● **Stored data**
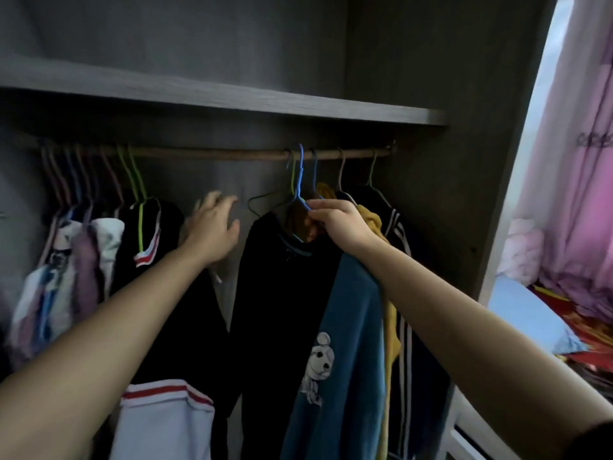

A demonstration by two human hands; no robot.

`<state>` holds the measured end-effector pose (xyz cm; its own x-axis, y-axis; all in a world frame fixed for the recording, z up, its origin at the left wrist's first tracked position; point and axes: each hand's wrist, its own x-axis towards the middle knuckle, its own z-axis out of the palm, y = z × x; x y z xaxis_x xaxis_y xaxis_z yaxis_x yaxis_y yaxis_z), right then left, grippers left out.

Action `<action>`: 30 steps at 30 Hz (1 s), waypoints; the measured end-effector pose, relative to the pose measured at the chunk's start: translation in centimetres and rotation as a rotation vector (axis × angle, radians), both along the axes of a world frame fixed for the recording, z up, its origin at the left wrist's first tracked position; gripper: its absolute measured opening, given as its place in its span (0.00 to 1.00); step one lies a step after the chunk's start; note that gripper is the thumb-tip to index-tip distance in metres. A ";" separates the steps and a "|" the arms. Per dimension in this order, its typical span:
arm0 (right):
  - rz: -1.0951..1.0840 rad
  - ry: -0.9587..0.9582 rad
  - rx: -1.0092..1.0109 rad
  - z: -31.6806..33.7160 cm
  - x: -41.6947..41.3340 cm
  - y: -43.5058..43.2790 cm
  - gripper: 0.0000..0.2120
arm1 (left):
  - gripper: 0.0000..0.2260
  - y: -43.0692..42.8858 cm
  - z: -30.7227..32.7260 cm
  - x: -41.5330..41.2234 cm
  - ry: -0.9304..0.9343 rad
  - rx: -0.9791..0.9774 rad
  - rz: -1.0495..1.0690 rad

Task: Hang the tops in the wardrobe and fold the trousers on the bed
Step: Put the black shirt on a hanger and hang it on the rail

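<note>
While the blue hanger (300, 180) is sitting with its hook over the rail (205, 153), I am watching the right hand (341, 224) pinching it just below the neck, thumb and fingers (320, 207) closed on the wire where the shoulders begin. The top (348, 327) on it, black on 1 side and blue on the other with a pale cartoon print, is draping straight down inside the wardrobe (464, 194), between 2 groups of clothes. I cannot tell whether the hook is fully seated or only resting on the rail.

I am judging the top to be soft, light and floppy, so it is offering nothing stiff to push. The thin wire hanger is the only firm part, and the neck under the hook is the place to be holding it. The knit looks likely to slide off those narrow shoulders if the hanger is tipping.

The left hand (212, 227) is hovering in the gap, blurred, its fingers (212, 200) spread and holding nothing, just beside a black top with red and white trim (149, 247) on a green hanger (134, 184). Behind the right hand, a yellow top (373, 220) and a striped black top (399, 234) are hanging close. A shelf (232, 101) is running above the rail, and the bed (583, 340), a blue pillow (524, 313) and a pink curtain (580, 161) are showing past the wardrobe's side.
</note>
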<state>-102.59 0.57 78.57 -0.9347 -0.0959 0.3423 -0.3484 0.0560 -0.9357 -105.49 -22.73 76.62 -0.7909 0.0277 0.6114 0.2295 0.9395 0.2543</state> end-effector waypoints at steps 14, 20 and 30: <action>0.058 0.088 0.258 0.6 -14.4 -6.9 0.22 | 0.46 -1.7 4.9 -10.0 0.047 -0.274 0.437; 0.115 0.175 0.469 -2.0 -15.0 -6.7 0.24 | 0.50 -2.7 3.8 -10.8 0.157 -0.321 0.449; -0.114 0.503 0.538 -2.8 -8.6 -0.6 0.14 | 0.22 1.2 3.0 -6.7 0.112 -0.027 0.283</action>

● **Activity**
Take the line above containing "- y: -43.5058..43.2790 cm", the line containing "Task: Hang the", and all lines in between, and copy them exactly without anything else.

● **Output for this task**
  - y: -43.5058..43.2790 cm
  - gripper: 0.0000..0.2120
arm1 (left):
  - gripper: 0.0000..0.2260
  - y: -43.0692..42.8858 cm
  - z: -30.7227..32.7260 cm
  - x: -41.5330..41.2234 cm
  - ry: -0.9304..0.9343 rad
  - rx: -0.9791..0.9774 rad
  - rz: -1.0495..1.0690 rad

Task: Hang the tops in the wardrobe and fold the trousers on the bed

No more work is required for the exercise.